Speedy Squares starts off by having you build a 2x2 square, 3x3 square, 4x4 square, etc. to help determine how long it would take to build a 26x26 square (see here for why 26x26). The participants in my class used linking cubes and a timer (on their phone for the most part) to collect data which they then graphed and modeled. They did a fantastic job with their data collection and worked together really well. Many had never worked with linking cubes before. As an aside, I showed them that if you took each square and made it into a tower, the heights showed the quadratic function (area vs. side length). They used their model to answer the original question. Jon Orr made a video answer which you can see here. I didn't actually show the video as I was concerned about time (so much fun stuff to do!) but I really should have. That was part I. Part II uses the data from part I to determine the relationship between the number of blocks and the building time which is then used to figure out how long it would take to build a house of your own design using Lego. That's the general idea, but there are more specific blog posts about this activity here and here.

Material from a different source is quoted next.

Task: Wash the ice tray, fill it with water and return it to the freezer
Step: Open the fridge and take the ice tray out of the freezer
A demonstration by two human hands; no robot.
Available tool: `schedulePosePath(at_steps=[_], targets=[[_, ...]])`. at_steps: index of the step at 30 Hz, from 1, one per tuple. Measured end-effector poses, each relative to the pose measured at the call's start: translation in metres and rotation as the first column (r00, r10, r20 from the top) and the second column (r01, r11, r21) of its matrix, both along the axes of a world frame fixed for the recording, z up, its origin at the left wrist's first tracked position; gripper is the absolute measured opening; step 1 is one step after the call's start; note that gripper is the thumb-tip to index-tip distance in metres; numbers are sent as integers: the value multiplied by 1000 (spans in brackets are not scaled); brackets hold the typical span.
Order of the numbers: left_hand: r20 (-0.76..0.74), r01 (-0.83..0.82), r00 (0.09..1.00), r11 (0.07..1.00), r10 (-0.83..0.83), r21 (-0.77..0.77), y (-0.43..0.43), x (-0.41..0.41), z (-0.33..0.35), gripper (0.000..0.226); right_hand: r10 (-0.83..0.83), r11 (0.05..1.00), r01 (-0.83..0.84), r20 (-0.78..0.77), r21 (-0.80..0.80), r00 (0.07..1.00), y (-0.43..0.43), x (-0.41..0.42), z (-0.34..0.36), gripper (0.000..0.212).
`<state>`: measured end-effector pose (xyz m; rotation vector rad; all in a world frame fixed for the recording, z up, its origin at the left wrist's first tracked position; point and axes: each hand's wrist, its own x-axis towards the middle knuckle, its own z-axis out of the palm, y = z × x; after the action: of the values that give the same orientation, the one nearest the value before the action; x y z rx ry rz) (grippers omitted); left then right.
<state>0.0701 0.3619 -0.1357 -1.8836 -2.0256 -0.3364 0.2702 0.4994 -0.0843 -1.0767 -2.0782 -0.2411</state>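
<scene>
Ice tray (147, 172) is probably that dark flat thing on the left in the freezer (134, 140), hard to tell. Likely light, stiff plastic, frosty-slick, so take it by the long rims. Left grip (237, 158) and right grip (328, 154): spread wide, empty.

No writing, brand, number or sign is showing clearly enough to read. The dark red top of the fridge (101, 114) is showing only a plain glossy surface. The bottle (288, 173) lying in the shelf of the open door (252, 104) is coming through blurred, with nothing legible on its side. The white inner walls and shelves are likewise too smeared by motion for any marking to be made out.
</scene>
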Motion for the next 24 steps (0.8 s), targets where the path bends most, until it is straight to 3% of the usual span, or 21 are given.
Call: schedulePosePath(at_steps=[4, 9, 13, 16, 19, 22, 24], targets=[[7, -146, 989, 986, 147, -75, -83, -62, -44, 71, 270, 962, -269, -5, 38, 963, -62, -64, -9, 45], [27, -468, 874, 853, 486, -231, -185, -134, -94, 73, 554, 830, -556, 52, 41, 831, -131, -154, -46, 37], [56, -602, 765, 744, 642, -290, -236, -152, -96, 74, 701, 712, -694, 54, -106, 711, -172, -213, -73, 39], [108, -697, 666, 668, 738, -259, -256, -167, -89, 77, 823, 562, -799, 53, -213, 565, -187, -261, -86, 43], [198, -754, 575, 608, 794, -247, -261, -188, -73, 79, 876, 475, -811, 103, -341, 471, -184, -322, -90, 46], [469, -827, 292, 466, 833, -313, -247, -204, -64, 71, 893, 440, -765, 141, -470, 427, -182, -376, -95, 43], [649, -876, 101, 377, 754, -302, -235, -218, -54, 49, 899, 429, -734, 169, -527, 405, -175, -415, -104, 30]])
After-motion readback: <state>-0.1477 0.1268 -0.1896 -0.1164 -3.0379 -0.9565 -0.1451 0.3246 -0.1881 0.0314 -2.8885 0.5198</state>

Next up: Visual Patterns. I started by showing them Fawn's site: visualpatterns.org. I love this site so much. The (optional) homework I gave yesterday was a set of visual patterns.
Each of these patterns is linear and we talked about how we saw each one growing. It was really useful to have the linking cubes when we talked about the surface area of the second pattern. The third pattern is my favourite because there are so many ways of seeing it and you can show that they are equivalent using algebra. If you want to know more, I wrote about it here.
Then I gave them the second set of visual patterns:
It turns out (not by accident) that each of these patterns is quadratic. My big message was that I wanted them to see the pattern in the pictures, not go straight to the numbers. The first pattern has a square in the middle that has side length equal to the step number, so the number of tiles in the middle can be represented by n^2. Each also has 4 extra tiles on the corners so the rule here is n^2 + 4. We found two ways of finding the rule for the number of football helmet in the second pattern. There is one way shown here. See if you can find another. Although some participants did not want to stop working on the patterns, I decided we should move on and look at the other three patterns tomorrow.
I introduced 3-act math tasks with basketball shots from Andrew Stadel found on this page (he is also the creator of Estimation 180). I mentioned that Dan Meyer has many 3-act tasks and that Kyle Pearce has also curated a great collection.
We were running out of time, but I quickly described speed dating. This is a fun way of having students practice a skill that may not be that exciting. I chose factoring trinomials. I have blogged about it here.
I then quickly referenced Michael Fenton's fun Desmos activity: Match My Parabola to end today's class.
I also went to a couple of CWiC sessions today which were great. Philip Mallinson's talk, Solving Quadratic Equations with Origami, was about how to find the roots of a polynomial geometrically. It was great. I'm sure I have seen him give this talk before, but it still made me think and was brilliant.
Julie Graves did a talk entitled Quadratic Models without Quadratic Regression. It was really, really good. We saw how, given a partial data set, we could determine where the vertex of the parabola was and come up with an equation to model the data using only linear regressions. This was repeated for an exponential decay function. I generally love all sessions given by the North Carolina School of Science and Math teachers - they always make me think and I walk away with new tools and ideas.